## What you have to do:
Return each line of the listing exactly as written.

## Recorded information:
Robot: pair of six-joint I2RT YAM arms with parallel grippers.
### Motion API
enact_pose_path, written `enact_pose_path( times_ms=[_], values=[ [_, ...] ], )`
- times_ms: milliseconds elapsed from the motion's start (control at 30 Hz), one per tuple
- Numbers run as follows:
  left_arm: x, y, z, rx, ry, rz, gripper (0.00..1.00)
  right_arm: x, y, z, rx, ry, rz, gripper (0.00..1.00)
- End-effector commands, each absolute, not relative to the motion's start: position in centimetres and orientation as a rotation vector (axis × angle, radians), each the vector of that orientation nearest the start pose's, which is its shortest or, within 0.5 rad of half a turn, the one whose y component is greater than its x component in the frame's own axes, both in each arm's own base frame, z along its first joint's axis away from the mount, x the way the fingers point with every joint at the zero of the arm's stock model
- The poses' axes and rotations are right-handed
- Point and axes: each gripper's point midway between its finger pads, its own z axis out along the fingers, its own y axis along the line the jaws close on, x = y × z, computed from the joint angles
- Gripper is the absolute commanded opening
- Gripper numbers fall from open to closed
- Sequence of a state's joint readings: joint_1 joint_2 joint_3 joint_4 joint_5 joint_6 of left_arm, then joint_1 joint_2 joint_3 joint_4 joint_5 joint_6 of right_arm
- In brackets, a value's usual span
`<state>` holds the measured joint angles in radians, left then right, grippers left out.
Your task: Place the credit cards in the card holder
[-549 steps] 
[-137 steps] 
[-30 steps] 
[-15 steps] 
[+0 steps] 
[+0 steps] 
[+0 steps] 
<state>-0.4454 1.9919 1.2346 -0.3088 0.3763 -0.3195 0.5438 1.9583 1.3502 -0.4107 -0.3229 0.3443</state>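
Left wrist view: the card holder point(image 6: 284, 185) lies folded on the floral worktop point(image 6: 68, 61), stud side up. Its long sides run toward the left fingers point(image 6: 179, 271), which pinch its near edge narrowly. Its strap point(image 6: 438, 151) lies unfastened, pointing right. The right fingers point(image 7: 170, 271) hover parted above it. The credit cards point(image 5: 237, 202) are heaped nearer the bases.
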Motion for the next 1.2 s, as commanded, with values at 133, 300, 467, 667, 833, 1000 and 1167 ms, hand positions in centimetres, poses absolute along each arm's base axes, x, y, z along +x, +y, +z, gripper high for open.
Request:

## Written answer:
Robot: pair of six-joint I2RT YAM arms with parallel grippers.
### Motion API
enact_pose_path, written `enact_pose_path( times_ms=[_], values=[ [_, ...] ], )`
- times_ms: milliseconds elapsed from the motion's start (control at 30 Hz), one per tuple
- Numbers run as follows:
  left_arm: x, y, z, rx, ry, rz, gripper (0.00..1.00)
  right_arm: x, y, z, rx, ry, rz, gripper (0.00..1.00)
- End-effector commands, each absolute, not relative to the motion's start: position in centimetres and orientation as a rotation vector (axis × angle, radians), each the vector of that orientation nearest the start pose's, which is its shortest or, within 0.5 rad of half a turn, the one whose y component is greater than its x component in the frame's own axes, both in each arm's own base frame, z along its first joint's axis away from the mount, x the way the fingers point with every joint at the zero of the arm's stock model
- The poses' axes and rotations are right-handed
- Point and axes: each gripper's point midway between its finger pads, its own z axis out along the fingers, its own y axis along the line the jaws close on, x = y × z, computed from the joint angles
- Gripper is the absolute commanded opening
- Gripper numbers fall from open to closed
- Sequence of a state's joint readings: joint_1 joint_2 joint_3 joint_4 joint_5 joint_6 of left_arm, then joint_1 joint_2 joint_3 joint_4 joint_5 joint_6 of right_arm
- In brackets, a value's usual span
`<state>` holds the measured joint angles in radians, left then right, grippers left out.
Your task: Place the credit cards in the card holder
[-549 steps] 
[-137 steps] 
[-30 steps] 
[-15 steps] 
[+0 steps] 
[+0 steps] 
[+0 steps] 
<state>-0.4454 1.9919 1.2346 -0.3088 0.3763 -0.3195 0.5438 1.9583 1.3502 -0.4107 -0.3229 0.3443</state>
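Left wrist view: the card holder point(image 6: 284, 185) lies folded on the floral worktop point(image 6: 68, 61), stud side up. Its long sides run toward the left fingers point(image 6: 179, 271), which pinch its near edge narrowly. Its strap point(image 6: 438, 151) lies unfastened, pointing right. The right fingers point(image 7: 170, 271) hover parted above it. The credit cards point(image 5: 237, 202) are heaped nearer the bases.
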Motion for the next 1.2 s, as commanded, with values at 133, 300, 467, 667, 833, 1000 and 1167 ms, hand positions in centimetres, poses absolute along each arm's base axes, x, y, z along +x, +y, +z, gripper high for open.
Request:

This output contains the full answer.